Friday, March 19, 2010

D-Day: the Battle for Normandy

I am working my way through Antony Beevor's fascinating D-Day: the Battle for Normandy. I am generally not a reader of military histories but was attracted to this by good reviews and a lingering guilt that I should know more about the largest and most impressive -- not to mention, significant -- military invasion in history. I have not been disappointed.

D-Day is constructed as a straight narrative of the events that unfolded between the June 6, 1944 allied invasion of France and the liberation of Paris in August of the same year. Beevor manages the seemingly impossible task of making this approach both informative and page-turningly engaging -- even more impressive given that every reader begins the book knowing the outcome. He does pause now and again to fill in background details, so you can pick D-Day up and start reading even if you know nothing about this phase of the war. Naturally, those readers who are well acquainted with WWII will get even more from this work.

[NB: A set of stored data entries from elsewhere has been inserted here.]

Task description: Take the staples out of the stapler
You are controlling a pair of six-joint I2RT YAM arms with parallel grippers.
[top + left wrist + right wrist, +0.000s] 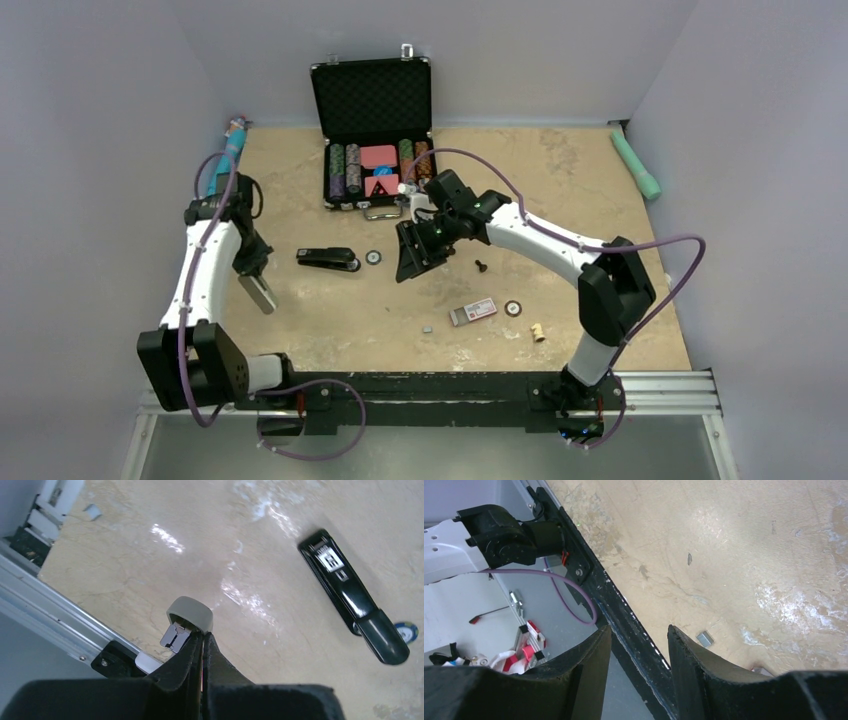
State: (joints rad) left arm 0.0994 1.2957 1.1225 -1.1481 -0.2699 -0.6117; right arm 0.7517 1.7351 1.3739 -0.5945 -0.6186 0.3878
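Grey staples (pixel 704 638) show from right wrist, stapler (pixel 350 600) from left.

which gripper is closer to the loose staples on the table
Right. The right gripper hangs open just up-table and slightly left of the staples; the left gripper, shut on a grey piece, is far off to their left, past the stapler.

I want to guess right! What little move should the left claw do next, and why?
Probably lower the shut left claw and let go of its small grey capped piece. The tiny grey metal staple strip already lies loose on the beige table, apart from the slim black stapler, so unloading looks done.
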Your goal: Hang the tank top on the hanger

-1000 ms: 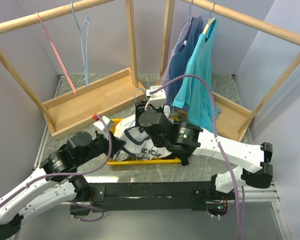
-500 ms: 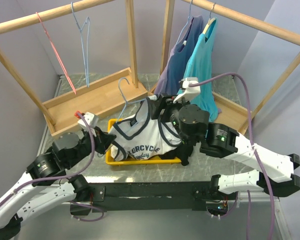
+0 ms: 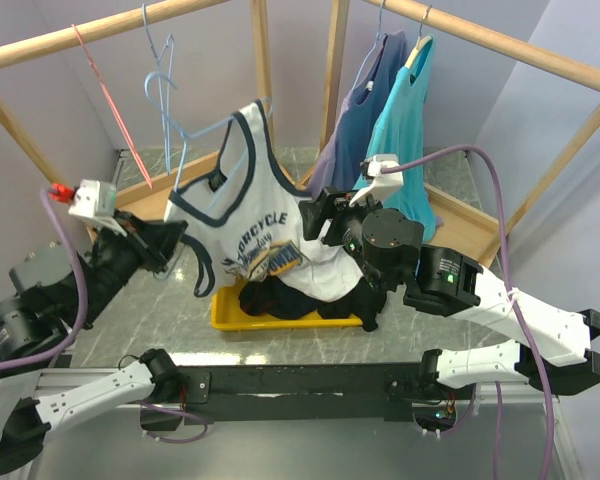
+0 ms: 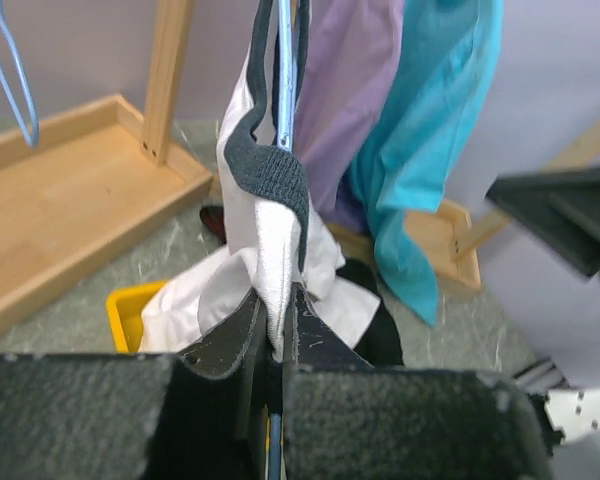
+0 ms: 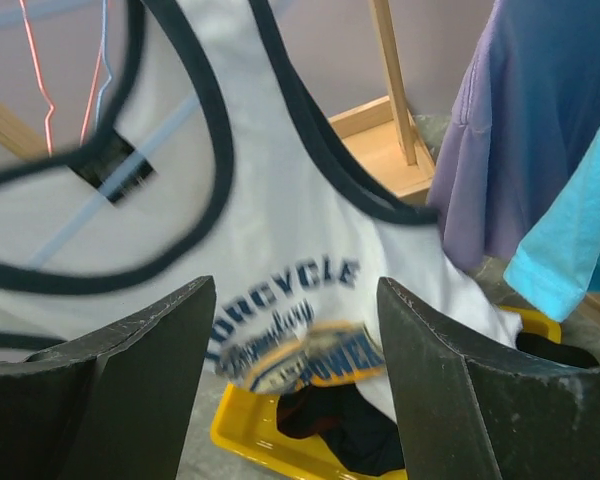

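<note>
The white tank top [image 3: 255,215] with navy trim hangs in the air above the yellow tray [image 3: 225,316], draped on a light-blue wire hanger [image 3: 184,150]. My left gripper [image 3: 170,238] is shut on the hanger's wire together with a fold of the tank top's strap at its left end. In the left wrist view the gripper [image 4: 278,318] pinches white fabric [image 4: 272,240], and the blue wire [image 4: 283,80] rises from it. My right gripper [image 3: 316,214] stands open just right of the shirt. In its wrist view the gripper [image 5: 295,340] frames the chest print [image 5: 290,290] without touching it.
A dark garment [image 3: 280,300] lies in the tray. A turquoise T-shirt [image 3: 400,130] and a purple shirt [image 3: 355,110] hang on the right rack. On the left rail hang a pink hanger [image 3: 110,100] and another blue one [image 3: 163,55], above the wooden base [image 3: 180,195].
My left arm has lifted the hanger and tank top up and leftward out of the tray. The right gripper has opened, let go of the shirt and drawn back to the right.
</note>
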`<act>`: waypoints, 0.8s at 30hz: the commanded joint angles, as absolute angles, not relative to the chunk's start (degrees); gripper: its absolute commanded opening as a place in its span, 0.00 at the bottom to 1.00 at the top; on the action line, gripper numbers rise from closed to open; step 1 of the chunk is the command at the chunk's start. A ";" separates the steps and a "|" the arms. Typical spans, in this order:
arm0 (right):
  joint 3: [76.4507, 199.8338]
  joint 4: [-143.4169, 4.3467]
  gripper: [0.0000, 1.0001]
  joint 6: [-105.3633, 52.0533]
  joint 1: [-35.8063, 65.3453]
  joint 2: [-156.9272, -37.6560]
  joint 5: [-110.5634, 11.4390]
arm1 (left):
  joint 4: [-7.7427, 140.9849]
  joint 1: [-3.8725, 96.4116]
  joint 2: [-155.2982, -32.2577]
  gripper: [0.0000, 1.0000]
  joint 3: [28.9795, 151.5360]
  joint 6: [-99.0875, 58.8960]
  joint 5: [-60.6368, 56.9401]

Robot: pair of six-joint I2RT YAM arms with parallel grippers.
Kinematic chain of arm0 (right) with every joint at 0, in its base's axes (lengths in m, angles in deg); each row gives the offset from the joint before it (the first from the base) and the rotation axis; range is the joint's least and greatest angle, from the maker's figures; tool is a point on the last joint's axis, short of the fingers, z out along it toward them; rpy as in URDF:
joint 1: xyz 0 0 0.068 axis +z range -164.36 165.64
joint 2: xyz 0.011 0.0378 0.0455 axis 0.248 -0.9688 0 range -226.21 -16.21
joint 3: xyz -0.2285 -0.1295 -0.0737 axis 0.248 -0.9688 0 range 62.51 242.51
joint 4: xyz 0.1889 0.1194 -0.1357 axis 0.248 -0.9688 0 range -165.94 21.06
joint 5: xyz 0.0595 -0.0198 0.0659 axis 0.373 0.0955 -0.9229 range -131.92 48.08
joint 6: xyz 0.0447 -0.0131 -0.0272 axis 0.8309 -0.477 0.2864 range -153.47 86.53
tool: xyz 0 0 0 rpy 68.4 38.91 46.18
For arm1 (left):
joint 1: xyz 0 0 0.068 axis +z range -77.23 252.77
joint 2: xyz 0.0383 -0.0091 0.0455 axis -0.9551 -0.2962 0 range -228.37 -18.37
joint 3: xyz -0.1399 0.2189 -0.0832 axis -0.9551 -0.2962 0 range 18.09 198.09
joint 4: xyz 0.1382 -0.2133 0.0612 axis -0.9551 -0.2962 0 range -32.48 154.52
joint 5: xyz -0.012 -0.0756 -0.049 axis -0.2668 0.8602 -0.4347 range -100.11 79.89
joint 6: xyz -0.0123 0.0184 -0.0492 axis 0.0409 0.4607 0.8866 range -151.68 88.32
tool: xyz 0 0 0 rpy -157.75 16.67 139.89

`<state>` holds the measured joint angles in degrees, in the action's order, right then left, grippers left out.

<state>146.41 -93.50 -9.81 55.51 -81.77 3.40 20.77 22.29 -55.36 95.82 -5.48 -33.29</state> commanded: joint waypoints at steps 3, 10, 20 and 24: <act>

I'll check back in with a complete review when I have finished it. (Of course, at nearly 600 pages, there is always the possibility that I may become distracted by some other shiny thing before then, good as this book may be....)


-Paul

Note: I am embarrassed to say that I never finished this. I did get distracted by other things. Someday I may return to it. What I did read was excellent and I have no doubt that it would have continued to be so had I stuck with it.